Work task – Please print every line of the material below exactly.

Source data –
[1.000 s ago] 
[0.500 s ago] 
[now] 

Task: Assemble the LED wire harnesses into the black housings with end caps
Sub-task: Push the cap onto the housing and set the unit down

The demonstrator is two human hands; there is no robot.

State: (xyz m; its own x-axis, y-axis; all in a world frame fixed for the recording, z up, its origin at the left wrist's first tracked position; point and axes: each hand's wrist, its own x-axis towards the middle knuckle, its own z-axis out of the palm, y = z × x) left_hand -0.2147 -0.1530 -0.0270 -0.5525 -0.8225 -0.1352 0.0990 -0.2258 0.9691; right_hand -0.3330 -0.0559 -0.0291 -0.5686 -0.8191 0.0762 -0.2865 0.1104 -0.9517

Written answer –
[1.000 s ago] 
[0.500 s ago] 
[now] 

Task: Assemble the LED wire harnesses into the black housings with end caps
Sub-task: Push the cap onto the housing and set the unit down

The demonstrator is two human hands; there is no robot.

State: (xyz m; its own x-axis, y-axis; all in a world frame fixed for the recording, z up, its origin at the left wrist's first tracked position; point and axes: each hand's wrist, its own x-axis towards the middle knuckle, its own z-axis out of the palm, y = z × x) left_hand -0.2147 -0.1530 -0.0270 -0.5525 -0.8225 -0.1352 0.0990 -0.2258 0.9691; right_hand -0.3330 -0.0559 -0.0291 -0.5686 -0.8191 0.0762 -0.2865 0.1104 -0.9517

Work on this exercise has concluded.